§ What you will do:
All of the entries need to be set down exactly as they read.

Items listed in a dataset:
※ ※ ※

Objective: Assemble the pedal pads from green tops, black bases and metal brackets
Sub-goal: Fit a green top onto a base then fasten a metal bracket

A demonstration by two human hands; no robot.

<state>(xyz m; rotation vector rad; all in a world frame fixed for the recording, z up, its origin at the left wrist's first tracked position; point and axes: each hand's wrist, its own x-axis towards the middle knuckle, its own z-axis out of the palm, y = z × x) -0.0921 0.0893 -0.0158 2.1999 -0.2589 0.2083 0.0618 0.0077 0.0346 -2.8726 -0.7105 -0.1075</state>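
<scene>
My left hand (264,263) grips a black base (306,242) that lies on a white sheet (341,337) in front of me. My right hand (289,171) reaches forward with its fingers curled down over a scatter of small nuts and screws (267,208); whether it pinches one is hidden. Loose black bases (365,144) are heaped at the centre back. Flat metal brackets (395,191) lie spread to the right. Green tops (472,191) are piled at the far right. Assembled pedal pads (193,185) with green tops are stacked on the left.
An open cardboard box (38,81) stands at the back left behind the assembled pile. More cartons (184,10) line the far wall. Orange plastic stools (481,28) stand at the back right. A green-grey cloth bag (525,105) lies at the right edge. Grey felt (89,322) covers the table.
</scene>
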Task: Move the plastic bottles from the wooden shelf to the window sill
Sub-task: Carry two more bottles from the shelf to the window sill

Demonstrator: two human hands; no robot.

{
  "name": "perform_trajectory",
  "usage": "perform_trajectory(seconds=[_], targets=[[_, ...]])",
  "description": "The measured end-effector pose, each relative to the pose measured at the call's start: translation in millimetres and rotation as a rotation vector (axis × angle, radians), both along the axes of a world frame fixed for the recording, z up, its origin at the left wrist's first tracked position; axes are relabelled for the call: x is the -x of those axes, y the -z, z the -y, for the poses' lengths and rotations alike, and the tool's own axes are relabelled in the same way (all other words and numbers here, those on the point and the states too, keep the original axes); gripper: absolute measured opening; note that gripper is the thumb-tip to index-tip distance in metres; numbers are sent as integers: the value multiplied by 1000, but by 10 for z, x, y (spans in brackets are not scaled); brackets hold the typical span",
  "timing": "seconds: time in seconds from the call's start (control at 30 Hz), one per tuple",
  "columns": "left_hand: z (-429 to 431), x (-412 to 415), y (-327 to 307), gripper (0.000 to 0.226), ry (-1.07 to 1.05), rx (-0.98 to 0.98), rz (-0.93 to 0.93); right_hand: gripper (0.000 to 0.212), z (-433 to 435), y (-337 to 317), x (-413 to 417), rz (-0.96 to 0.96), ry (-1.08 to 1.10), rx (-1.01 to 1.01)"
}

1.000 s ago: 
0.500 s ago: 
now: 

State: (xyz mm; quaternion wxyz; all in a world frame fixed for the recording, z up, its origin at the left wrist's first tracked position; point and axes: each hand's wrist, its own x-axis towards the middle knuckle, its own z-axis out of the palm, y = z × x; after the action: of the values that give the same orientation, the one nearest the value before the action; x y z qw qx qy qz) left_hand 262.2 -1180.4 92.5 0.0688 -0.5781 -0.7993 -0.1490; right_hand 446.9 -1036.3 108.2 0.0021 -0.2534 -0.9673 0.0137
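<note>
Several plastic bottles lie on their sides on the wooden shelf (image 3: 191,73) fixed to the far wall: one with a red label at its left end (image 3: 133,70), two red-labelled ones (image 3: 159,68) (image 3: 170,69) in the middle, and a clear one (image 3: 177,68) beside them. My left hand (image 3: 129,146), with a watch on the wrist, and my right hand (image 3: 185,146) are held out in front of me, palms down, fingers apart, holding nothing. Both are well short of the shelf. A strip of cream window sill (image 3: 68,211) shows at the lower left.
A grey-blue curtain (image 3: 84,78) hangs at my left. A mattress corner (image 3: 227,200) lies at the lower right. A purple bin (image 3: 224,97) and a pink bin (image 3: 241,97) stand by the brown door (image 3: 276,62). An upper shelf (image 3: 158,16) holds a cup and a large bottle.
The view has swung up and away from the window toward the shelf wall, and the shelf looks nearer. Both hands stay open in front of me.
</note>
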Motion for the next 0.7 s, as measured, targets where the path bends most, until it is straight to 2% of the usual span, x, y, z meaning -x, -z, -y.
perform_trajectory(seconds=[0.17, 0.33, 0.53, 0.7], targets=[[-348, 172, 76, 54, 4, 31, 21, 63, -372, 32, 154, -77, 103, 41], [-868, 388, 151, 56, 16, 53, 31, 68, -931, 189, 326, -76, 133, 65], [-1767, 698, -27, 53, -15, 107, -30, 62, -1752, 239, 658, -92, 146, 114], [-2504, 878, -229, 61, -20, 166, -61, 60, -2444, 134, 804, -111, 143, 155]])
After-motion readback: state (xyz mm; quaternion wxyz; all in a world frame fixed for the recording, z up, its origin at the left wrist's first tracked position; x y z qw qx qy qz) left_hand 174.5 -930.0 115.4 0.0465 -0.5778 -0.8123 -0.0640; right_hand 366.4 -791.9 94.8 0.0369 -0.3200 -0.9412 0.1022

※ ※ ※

§ Expected answer:
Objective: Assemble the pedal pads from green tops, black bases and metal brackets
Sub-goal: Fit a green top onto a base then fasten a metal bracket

A demonstration by two human hands; no robot.

<state>(xyz m; rotation vector rad; all in a world frame fixed for the recording, z up, its origin at the left wrist's first tracked position; point and axes: each hand's wrist, its own x-axis towards the middle knuckle, its own z-axis out of the palm, y = z × x) -0.0921 0.0893 -0.0158 2.1999 -0.2589 0.2083 0.0618 0.0077 0.0346 -2.8726 -0.7105 -0.1075</state>
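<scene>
My left hand (264,263) grips a black base (306,242) that lies on a white sheet (341,337) in front of me. My right hand (289,171) reaches forward with its fingers curled down over a scatter of small nuts and screws (267,208); whether it pinches one is hidden. Loose black bases (365,144) are heaped at the centre back. Flat metal brackets (395,191) lie spread to the right. Green tops (472,191) are piled at the far right. Assembled pedal pads (193,185) with green tops are stacked on the left.
An open cardboard box (38,81) stands at the back left behind the assembled pile. More cartons (184,10) line the far wall. Orange plastic stools (481,28) stand at the back right. A green-grey cloth bag (525,105) lies at the right edge. Grey felt (89,322) covers the table.
</scene>
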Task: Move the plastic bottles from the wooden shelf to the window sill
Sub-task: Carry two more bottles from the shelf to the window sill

Demonstrator: two human hands; no robot.

{
  "name": "perform_trajectory",
  "usage": "perform_trajectory(seconds=[_], targets=[[_, ...]])",
  "description": "The measured end-effector pose, each relative to the pose measured at the call's start: translation in millimetres and rotation as a rotation vector (axis × angle, radians), both along the axes of a world frame fixed for the recording, z up, its origin at the left wrist's first tracked position; axes are relabelled for the call: x is the -x of those axes, y the -z, z the -y, for the poses' lengths and rotations alike, and the tool's own axes are relabelled in the same way (all other words and numbers here, those on the point and the states too, keep the original axes); gripper: absolute measured opening; note that gripper is the thumb-tip to index-tip distance in metres; numbers are sent as integers: the value multiplied by 1000, but by 10 for z, x, y (spans in brackets are not scaled); brackets hold the typical span",
  "timing": "seconds: time in seconds from the call's start (control at 30 Hz), one per tuple",
  "columns": "left_hand: z (-429 to 431), x (-412 to 415), y (-327 to 307), gripper (0.000 to 0.226), ry (-1.07 to 1.05), rx (-0.98 to 0.98), rz (-0.93 to 0.93); right_hand: gripper (0.000 to 0.212), z (-433 to 435), y (-337 to 317), x (-413 to 417), rz (-0.96 to 0.96), ry (-1.08 to 1.10), rx (-1.01 to 1.01)"
}

1.000 s ago: 
0.500 s ago: 
now: 

State: (xyz mm; quaternion wxyz; all in a world frame fixed for the recording, z up, its origin at the left wrist's first tracked position; point and axes: each hand's wrist, its own x-axis towards the middle knuckle, its own z-axis out of the palm, y = z × x; after the action: of the values that give the same orientation, the one nearest the value before the action; x y z qw qx qy qz) left_hand 262.2 -1180.4 92.5 0.0688 -0.5781 -0.7993 -0.1490; right_hand 446.9 -1036.3 108.2 0.0021 -0.2534 -0.9673 0.0137
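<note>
Several plastic bottles lie on their sides on the wooden shelf (image 3: 191,73) fixed to the far wall: one with a red label at its left end (image 3: 133,70), two red-labelled ones (image 3: 159,68) (image 3: 170,69) in the middle, and a clear one (image 3: 177,68) beside them. My left hand (image 3: 129,146), with a watch on the wrist, and my right hand (image 3: 185,146) are held out in front of me, palms down, fingers apart, holding nothing. Both are well short of the shelf. A strip of cream window sill (image 3: 68,211) shows at the lower left.
A grey-blue curtain (image 3: 84,78) hangs at my left. A mattress corner (image 3: 227,200) lies at the lower right. A purple bin (image 3: 224,97) and a pink bin (image 3: 241,97) stand by the brown door (image 3: 276,62). An upper shelf (image 3: 158,16) holds a cup and a large bottle.
The view has swung up and away from the window toward the shelf wall, and the shelf looks nearer. Both hands stay open in front of me.
</note>
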Motion for the next 0.7 s, as measured, targets where the path bends most, until it is straight to 2% of the usual span, x, y, z meaning -x, -z, -y.
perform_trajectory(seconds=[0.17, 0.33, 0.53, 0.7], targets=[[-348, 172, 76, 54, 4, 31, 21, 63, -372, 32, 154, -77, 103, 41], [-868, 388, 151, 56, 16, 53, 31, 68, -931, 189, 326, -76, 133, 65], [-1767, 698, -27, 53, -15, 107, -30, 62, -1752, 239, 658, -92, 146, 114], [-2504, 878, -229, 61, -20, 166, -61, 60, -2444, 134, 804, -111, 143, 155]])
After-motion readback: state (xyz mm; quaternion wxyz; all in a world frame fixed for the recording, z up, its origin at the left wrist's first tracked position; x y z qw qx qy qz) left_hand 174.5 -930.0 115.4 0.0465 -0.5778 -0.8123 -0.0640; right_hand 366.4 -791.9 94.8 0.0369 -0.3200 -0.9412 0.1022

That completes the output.